Imagine that you are 70 years old and feeling fine, but a test has just revealed that you have Parkinson’s disease. “You are not really aware of any symptoms, then you die a couple of years later from a heart attack. Knowing you have Parkinson’s disease will not help you in any way.
“Parkinson’s Disease can be effectively controlled for a year or two after analysis,” Schmidt adds. “For that two-year interval, Parkinson’s disease is mostly a disease of fear, where people will think, ‘finally, this disorder will conquer the effects of the medications, and it is already doing something bad to my brain.’

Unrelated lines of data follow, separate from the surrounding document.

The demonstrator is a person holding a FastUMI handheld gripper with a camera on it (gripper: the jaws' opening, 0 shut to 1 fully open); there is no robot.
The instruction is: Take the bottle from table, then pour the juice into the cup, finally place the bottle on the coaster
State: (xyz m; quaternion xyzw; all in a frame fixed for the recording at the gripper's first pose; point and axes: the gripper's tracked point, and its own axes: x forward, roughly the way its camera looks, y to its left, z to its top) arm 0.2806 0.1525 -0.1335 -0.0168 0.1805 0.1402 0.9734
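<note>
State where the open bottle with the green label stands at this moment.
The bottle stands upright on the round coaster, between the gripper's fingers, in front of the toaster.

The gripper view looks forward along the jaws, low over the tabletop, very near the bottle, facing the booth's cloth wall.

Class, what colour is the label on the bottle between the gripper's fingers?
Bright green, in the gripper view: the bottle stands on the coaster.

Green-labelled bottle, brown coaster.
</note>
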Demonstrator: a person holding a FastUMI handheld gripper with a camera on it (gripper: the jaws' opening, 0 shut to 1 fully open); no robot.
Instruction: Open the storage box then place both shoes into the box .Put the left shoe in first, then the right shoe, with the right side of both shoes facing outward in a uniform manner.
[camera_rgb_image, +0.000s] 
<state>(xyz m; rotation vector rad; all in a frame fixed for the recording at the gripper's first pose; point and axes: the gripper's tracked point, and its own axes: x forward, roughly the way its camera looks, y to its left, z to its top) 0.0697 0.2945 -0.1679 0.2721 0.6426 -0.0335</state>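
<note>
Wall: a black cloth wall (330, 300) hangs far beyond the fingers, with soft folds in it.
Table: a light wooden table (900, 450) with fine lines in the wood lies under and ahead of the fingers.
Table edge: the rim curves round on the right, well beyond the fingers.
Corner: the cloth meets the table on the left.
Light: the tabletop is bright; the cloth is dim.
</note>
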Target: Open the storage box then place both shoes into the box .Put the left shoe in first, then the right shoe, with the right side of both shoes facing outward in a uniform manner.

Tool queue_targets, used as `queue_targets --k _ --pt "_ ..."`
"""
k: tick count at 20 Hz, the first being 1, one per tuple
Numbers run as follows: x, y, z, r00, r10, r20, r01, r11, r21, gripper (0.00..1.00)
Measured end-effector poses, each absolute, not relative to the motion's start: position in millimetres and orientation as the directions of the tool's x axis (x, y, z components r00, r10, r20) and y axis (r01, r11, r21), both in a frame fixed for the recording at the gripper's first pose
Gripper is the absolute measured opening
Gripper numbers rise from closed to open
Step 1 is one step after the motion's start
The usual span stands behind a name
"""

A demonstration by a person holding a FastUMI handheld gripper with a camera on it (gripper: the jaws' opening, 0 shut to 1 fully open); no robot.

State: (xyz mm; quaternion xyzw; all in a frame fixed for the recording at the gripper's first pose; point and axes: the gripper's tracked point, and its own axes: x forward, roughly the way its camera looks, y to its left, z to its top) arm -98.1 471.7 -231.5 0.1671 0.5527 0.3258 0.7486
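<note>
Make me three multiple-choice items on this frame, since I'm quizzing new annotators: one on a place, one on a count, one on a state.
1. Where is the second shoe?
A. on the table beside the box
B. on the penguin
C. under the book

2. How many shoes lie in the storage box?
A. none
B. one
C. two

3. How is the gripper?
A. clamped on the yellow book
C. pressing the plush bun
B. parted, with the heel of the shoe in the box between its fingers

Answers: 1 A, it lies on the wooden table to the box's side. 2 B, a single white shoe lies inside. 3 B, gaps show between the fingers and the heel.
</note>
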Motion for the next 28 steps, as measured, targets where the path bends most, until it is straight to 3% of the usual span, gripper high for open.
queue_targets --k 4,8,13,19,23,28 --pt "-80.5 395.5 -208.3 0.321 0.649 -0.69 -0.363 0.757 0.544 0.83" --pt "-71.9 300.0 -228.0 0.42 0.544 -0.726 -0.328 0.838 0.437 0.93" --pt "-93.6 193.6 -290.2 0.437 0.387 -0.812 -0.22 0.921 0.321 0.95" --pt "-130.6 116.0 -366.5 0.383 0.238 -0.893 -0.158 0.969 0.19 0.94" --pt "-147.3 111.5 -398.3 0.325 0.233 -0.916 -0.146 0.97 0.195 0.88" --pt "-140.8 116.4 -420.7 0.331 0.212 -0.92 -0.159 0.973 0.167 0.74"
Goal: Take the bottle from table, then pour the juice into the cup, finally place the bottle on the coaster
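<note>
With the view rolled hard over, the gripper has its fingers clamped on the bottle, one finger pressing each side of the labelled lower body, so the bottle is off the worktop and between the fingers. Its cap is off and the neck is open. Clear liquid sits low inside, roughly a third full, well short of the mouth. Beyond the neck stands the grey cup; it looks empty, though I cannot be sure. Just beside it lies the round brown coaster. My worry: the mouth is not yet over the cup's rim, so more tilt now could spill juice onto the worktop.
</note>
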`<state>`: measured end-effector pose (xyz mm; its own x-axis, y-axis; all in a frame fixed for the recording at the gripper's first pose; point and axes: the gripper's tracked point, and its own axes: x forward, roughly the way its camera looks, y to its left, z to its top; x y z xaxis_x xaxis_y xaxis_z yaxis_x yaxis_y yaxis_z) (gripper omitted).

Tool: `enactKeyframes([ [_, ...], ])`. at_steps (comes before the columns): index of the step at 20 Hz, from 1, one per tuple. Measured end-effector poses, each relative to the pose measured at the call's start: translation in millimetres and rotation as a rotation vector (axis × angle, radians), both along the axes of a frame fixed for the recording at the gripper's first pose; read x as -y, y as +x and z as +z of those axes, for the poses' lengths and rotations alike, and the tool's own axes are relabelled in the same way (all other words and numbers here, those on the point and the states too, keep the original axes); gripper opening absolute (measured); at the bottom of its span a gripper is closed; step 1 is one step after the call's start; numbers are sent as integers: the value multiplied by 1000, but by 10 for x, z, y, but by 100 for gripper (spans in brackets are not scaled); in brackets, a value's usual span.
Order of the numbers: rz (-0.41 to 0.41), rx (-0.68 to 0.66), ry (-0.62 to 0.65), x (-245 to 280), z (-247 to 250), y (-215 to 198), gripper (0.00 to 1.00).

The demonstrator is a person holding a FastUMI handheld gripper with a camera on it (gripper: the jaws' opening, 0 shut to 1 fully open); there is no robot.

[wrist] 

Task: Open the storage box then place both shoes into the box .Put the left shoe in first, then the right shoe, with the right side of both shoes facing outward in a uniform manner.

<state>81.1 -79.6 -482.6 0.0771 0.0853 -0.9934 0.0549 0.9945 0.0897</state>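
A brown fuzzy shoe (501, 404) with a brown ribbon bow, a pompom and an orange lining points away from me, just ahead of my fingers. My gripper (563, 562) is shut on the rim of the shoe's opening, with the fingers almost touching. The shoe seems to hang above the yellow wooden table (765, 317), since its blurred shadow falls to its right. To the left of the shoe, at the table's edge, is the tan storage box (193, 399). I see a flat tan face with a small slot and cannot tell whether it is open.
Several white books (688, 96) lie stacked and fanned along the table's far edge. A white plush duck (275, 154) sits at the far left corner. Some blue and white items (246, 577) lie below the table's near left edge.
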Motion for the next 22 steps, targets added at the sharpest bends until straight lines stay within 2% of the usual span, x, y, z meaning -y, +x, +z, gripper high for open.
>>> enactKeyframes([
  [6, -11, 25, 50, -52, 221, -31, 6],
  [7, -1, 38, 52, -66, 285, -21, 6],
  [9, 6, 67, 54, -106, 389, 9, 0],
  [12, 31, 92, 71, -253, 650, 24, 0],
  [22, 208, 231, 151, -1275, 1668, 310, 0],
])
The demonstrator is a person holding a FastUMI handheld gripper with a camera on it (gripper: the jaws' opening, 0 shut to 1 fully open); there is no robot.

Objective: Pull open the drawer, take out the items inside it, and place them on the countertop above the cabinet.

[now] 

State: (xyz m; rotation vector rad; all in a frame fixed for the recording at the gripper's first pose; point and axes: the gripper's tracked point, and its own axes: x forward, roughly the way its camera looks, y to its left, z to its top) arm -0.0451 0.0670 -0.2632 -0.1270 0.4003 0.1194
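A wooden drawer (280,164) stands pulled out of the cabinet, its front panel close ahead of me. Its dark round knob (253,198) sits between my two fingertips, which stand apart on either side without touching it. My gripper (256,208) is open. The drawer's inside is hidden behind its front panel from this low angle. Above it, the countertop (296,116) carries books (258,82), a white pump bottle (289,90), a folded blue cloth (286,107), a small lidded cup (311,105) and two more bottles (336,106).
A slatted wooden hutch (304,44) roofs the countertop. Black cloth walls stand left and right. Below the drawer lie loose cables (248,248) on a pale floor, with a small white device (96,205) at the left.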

Diagnostic information comprises far more than simply figuring out what’s wrong with one patient. If the medicine is approaching a more precautionary model, that will need better diagnostics. A future demands support for research on structural and diagnosis support for accurate and timely identification, says McDonald.
“And,” she says, “The study isn’t only about training doctors to do a better job. It is about how the delivery process is supporting them so, the way the payment process is supporting them in doing so, the way the legal system is supporting them in doing this.”
The number of people looking at the way the whole health-care system can encourage using diagnostic information is, for now, a “small tribe” of individuals, says McDonald. “This difficulty matters. It requires attention, and no one is funding the study to build a knowledge base that will assist you in writing your article,” she says with a grin.
As Gambhir emphasizes, the changes could take decades, and the challenges are manifold. At one level, the problem is in knowing our biology and the output well enough to know what to do with this info. The biology of early disease isn’t necessarily the same as that of late illness. Another significant challenge, says Saxon, is currently processing and handling and sharing that information in a way that helps patients. And, since McDonald says, “The present health-care system is shaped more for treatment than for identification, more for action than for thinking.”
The smart bathroom of the future will not be an independent device, but part of an integrated network of data about you and billions of other people, in a system of servers, devices, institutions, and people— that actively prioritizes communication, diagnosis, and prevention. Rather than flushing millions of petabytes of data into the trenches each day, we’ll obtain from it the roots of a healthier future.